Anthony Rayner, who helps run £750m in a trio of multi-asset funds at Miton, has revealed the question he is most commonly asked by financial advisers.

The issue keeping advisers up a night, according to the manager, is how to build a genuinely diversified portfolio when developed market government bonds, traditionally a diversifier away from equities in a portfolio, are moving higher at the same time as stocks.

Mr. Rayner said when the current equity bull market ends, government bonds, rather than perform inversely to stocks, "could fall along with equities”.

Data published today by investment platform FundsNetwork suggested advisers are acting to try and guard against that hitting client portfolios.

In the top 10 adviser sales by sector via FundsNetwork, according to sales data for June, most money was allocated to Global funds with exposure worldwide.

This was followed by the corporate bond sector, then Mixed Investment 40-85% Shares.

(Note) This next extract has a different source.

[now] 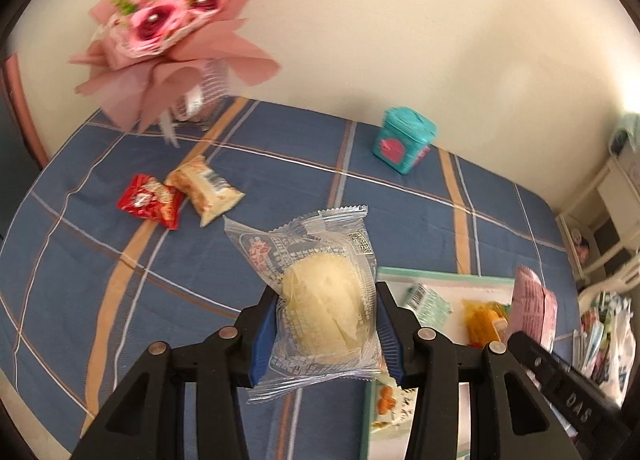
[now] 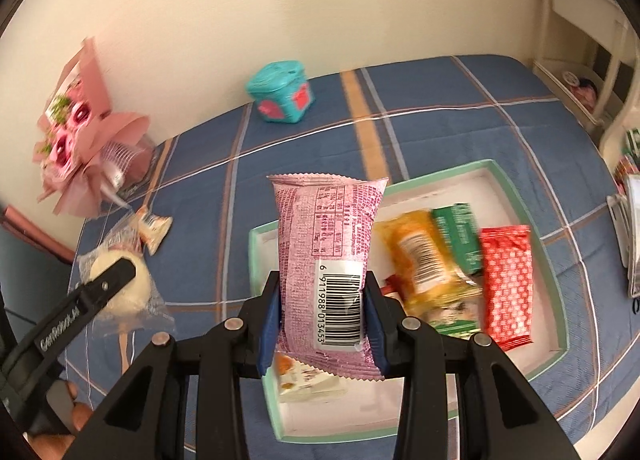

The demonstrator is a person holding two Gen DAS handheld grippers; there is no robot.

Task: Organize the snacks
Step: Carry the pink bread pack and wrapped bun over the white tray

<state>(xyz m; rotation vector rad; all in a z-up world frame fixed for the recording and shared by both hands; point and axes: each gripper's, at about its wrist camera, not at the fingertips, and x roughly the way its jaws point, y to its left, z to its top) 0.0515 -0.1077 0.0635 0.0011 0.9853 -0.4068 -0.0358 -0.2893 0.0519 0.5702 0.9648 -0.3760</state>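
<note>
My left gripper point(image 1: 326, 324) is shut on a clear-wrapped pale cake point(image 1: 320, 300), held above the blue plaid cloth, left of the tray point(image 1: 444, 274). My right gripper point(image 2: 320, 320) is shut on a pink snack packet point(image 2: 326, 256) held over the left part of the green-rimmed white tray point(image 2: 516, 196). In the tray lie a yellow packet point(image 2: 424, 260), a green packet point(image 2: 460, 236), a red dotted packet point(image 2: 508, 284) and a white packet point(image 2: 308, 380). A red packet point(image 1: 150, 200) and a cream packet point(image 1: 208, 190) lie on the cloth far left.
A pink bouquet point(image 1: 168, 28) leans on the wall at the back left. A teal tin point(image 1: 402, 140) stands at the back by the wall. White furniture point(image 2: 588, 60) and bags point(image 1: 604, 336) stand beyond the right edge.
</note>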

Paul Richards, head of sales at FundsNetwork, said with many market commentators predicting the end of the bull run is nigh, it comes as little surprise advisory firms are starting to become increasingly cautious.

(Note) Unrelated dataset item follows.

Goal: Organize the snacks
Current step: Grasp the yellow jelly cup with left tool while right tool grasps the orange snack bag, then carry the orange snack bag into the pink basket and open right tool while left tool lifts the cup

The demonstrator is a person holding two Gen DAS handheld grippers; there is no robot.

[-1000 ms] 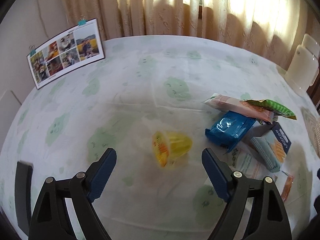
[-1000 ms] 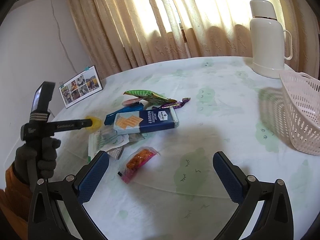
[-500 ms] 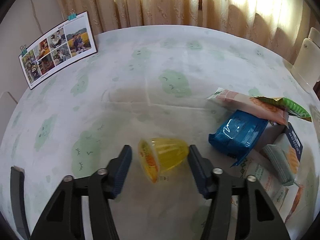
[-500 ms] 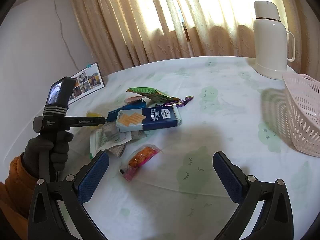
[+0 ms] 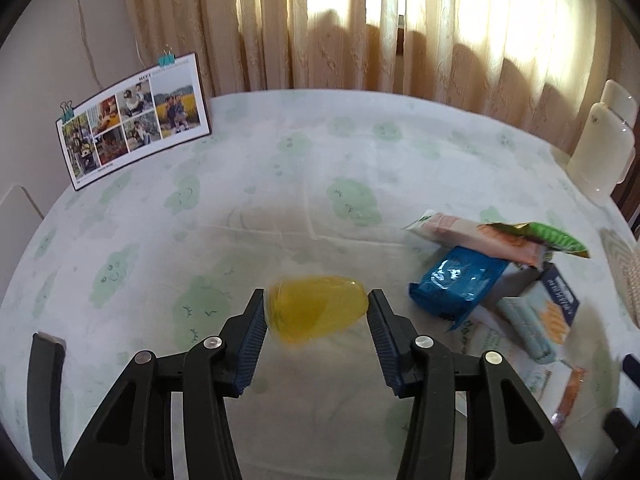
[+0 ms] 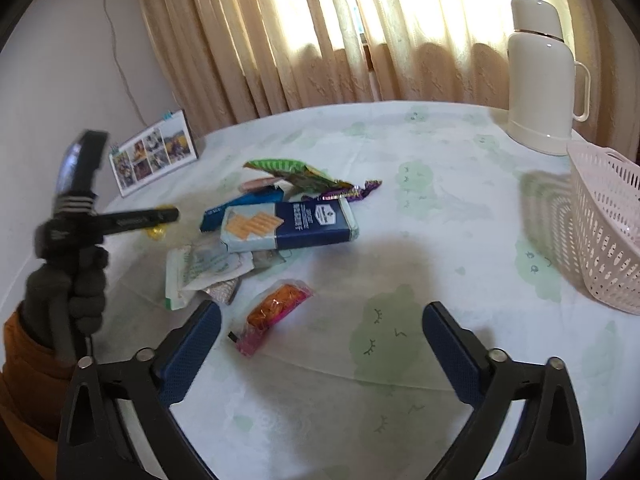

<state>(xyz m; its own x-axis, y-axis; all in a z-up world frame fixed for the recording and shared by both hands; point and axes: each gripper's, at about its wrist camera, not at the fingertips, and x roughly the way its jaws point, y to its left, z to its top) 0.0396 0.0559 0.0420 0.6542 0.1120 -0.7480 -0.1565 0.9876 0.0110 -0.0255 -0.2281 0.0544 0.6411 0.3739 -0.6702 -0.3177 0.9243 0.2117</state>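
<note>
My left gripper [image 5: 316, 310] is shut on a yellow jelly cup [image 5: 316, 314], held on its side between the blue pads just above the table. In the right wrist view the left gripper [image 6: 160, 216] shows at the left, with a bit of the cup [image 6: 157, 233] under it. My right gripper [image 6: 320, 332] is open and empty above the tablecloth. A heap of snacks lies ahead of it: a blue cracker box [image 6: 288, 226], a green bag [image 6: 286, 170], a blue packet [image 5: 460, 284], and an orange-and-pink packet [image 6: 272, 314].
A pink plastic basket [image 6: 604, 220] stands at the right edge of the table, with a white thermos jug [image 6: 540, 76] behind it. A photo calendar [image 5: 132, 120] stands at the back left. Curtains hang behind the round table.
My left gripper moved forward around the jelly cup, closed on it and lifted it slightly. My right gripper stayed open and hardly moved.
</note>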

"As such, we have seen advisory firms allocate heavily towards assets that offer either geographical or asset class diversification such as global funds or multi asset funds," he said.

“As markets continue to hover near record highs and as Brexit negotiations continue to rumble on there are no shortage of things to keep investors on their toes over the coming months.

"With this in mind, we could see further demand for assets that offer diversification benefits or perhaps even more defensive assets such as fixed income.”

On the alternative asset classes available to advisers looking to achieve diversification from equities, Mr Rayner said sticking with bonds but moving away from government-issued assets and towards US corporates could be an effective strategy, if growth continues to be “steady but a bit dull, so that inflation is not rising very fast".

"In all of the developed markets over the past month or so, inflation has been lower than expected and economic growth has been OK in most of the developed world and particularly in the US. 

"Those are conditions where corporate bonds can perform well, even if equities do not.”

Lower inflation helps the investment case for corporate bonds as it helps to preserve the value of the income generated.

Also where there is economic growth, this should aid the companies earn the cash to pay bondholders.

The second asset class mentioned by Mr Rayner is gold.

He noted in the past year or so when there has been a sell-off of government bonds, gold has performed well.